### Exercise requirements
Your answer should reproduce every line of the material in which the word "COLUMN" occurs.

━━━━━ Data excerpt

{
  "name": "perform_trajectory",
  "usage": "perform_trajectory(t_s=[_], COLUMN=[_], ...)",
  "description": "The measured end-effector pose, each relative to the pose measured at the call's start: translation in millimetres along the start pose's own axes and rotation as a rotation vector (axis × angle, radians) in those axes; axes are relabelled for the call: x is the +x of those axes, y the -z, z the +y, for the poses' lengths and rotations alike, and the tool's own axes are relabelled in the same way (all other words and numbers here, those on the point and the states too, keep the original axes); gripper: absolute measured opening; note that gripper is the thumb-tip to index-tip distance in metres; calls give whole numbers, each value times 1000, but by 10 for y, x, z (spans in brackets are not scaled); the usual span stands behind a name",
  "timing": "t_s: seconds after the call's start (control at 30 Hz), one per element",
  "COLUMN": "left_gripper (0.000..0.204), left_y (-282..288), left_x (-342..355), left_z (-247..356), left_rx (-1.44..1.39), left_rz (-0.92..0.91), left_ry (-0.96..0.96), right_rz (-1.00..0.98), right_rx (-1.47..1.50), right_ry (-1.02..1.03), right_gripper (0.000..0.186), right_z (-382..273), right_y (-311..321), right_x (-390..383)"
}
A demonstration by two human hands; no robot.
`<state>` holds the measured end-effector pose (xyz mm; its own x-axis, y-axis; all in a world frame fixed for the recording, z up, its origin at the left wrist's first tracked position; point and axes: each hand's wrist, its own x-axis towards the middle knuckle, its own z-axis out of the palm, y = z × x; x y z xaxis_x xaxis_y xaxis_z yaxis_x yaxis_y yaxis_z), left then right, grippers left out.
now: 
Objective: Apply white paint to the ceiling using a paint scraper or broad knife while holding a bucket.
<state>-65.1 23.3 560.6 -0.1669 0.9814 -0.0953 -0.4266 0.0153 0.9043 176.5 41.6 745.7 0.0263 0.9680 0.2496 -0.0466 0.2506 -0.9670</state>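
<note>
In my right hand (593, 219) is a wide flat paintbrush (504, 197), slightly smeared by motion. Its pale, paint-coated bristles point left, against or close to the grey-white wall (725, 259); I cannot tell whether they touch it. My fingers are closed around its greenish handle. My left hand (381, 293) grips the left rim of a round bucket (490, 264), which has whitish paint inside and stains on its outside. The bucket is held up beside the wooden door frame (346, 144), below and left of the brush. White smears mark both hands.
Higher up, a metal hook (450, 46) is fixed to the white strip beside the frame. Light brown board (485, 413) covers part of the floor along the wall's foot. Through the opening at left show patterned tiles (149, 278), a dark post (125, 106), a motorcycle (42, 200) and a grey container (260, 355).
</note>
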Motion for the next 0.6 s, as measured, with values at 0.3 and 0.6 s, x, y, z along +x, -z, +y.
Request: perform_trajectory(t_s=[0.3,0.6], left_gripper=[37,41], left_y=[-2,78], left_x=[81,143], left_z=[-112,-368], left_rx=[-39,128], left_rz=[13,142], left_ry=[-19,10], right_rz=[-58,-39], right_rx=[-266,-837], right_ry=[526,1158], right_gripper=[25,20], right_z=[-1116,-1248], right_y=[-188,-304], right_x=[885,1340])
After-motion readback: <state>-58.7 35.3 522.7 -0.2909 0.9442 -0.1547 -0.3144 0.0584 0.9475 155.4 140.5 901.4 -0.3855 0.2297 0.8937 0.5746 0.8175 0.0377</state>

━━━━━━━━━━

### Written response
  "usage": "perform_trajectory(t_s=[_], COLUMN=[_], ...)",
  "COLUMN": "left_gripper (0.000..0.204), left_y (-282..288), left_x (-342..355), left_z (-247..356), left_rx (-1.44..1.39), left_rz (-0.92..0.91), left_ry (-0.96..0.96), right_rz (-1.00..0.98), right_rx (-1.47..1.50), right_ry (-1.02..1.03), right_gripper (0.000..0.186), right_z (-382..273), right_y (-311..321), right_x (-390..383)"

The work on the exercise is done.